= The Worlds of Boris Vallejo =

Board game

The Worlds of Boris Vallejo is a board game for 2–6 players published by Mayfair Games in 1984 that uses the fantasy-genre artwork of Boris Vallejo.

==Gameplay==
The Worlds of Boris Vallejo is a strategy board game. Its components are:
- Thirty world tiles, each featuring a different painting by Boris Vallejo
- Thirty world reference cards, one for each world tile
- A deck of cards, made up of characters, scrolls and artifacts, each with a numerical combat strength
- Plastic pawns

===Set-up===
One player chooses a world tile and places it on the tabletop. Players then take turns choosing world tiles and placing them so that they touch another tile. This continues until all thirty tiles have been placed. Each player then chooses one of the worlds to be their home tile, places their pawn on the home world tile, and receives the reference card for that tile.

===Card draw===
Each turn, the active player draws three cards from the deck, and may play up to two cards — a character, and an item that character can use — as defense on a world tile that they control.

===Movement===
Each turn, the active player can move their pawn one tile.

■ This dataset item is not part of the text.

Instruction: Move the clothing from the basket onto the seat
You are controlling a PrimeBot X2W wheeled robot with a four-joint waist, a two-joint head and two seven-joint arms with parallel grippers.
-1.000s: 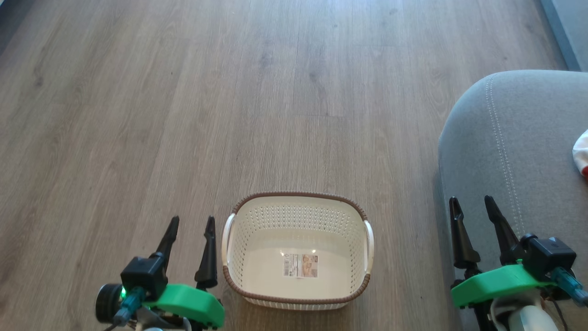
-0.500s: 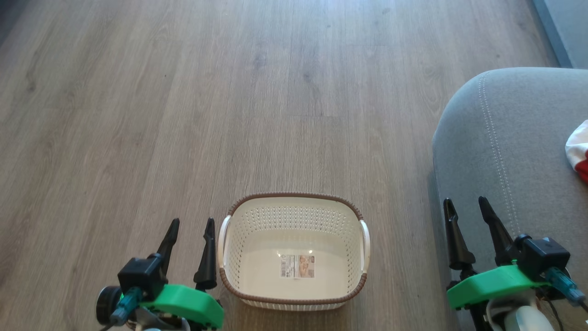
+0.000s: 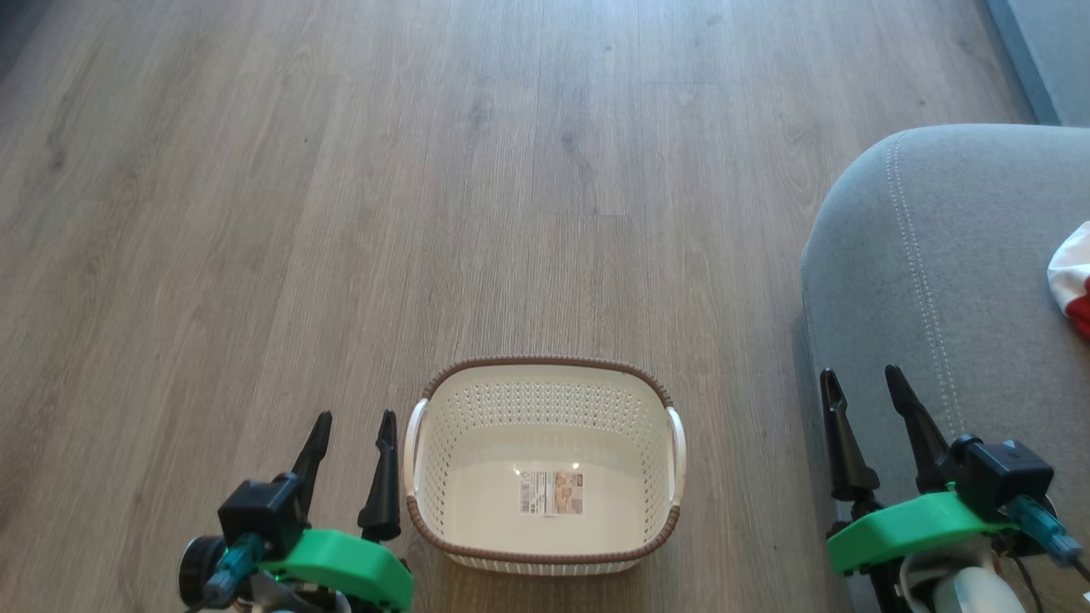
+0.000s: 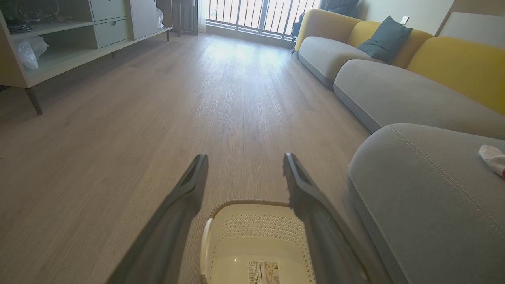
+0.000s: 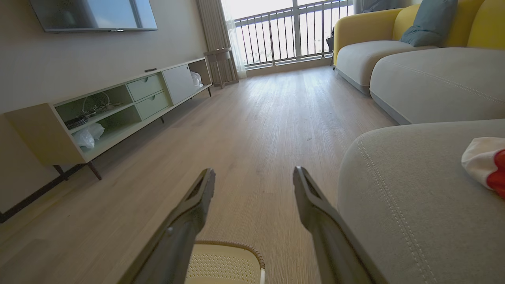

If that tile is uncontrolled, the player now owns it, and receives the reference card for that world. If the world is controlled by another player, combat results.

===Combat===
The attacking player plays two cards — a character card and either an artifact card or scroll card. The total of the two cards' combat factors is compared to the combat factors of the cards that the defending player previously assigned to the world. Either player can ask other players to aid in the combat by providing one card to be added to either the attacker or defender. Whichever side has the greater sum of combat factors wins the combat.

===Victory conditions===
The first player to control eight worlds wins the game.

==Reception==
Matt Williams reviewed Worlds of Boris Vallejo for Imagine magazine, and stated that "as an optimum strategy is discoverable in a handful of games, Worlds needs something extra to justify its price tag. Alas, it does not have it."

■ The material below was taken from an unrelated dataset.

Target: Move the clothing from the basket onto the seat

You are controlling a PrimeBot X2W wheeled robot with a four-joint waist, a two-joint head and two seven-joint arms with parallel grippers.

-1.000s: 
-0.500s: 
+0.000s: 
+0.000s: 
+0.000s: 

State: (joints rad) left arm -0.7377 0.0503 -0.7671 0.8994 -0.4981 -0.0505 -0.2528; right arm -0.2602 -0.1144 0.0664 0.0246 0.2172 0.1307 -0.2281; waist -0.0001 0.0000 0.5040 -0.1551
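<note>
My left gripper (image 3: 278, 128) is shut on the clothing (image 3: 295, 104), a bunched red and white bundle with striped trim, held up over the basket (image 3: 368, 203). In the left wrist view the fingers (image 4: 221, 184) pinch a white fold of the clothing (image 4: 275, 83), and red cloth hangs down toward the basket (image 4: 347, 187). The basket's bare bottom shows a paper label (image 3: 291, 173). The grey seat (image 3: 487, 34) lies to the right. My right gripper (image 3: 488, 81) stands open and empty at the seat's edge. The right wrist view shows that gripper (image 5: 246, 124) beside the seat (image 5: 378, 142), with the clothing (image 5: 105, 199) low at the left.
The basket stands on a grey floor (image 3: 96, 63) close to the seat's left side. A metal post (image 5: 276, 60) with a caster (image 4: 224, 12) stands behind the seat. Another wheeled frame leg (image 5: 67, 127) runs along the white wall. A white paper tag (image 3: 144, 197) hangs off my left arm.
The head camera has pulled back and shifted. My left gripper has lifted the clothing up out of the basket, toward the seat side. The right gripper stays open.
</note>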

In the August 1985 edition of White Dwarf (Issue #68), Paul Mason admired the production values of the world cards, calling them "immaculately printed Boris pictures in glorious colour" although he pointed out that Vallejo's art "is completely incidental to the mechanics of the game." But the rest of the components were not as good — Mason called the cards only "competently produced", and the plastic pawns "the worst kind of plastic rubbish." Mason thought the rules were too similar to Cosmic Encounter, Risk and Talisman, saying, "this is a highly derivative game - its systems all originated in other games, and work better in those games than here." Mason also thought the game would go on far longer than its stated 30-minute playing time, since "an half-comptetent group of players will not allow anyone to win — allying in unison against anyone who gets dangerously close to the crucial eight worlds." He concluded by giving The Worlds of Boris Vallejo an extremely poor overall rating of only 3 out of 10, stating "The game strikes me as a cynical attempt to cash in on the popularity of Boris Vallejo's artwork, which displays a very low opinion of its intended market."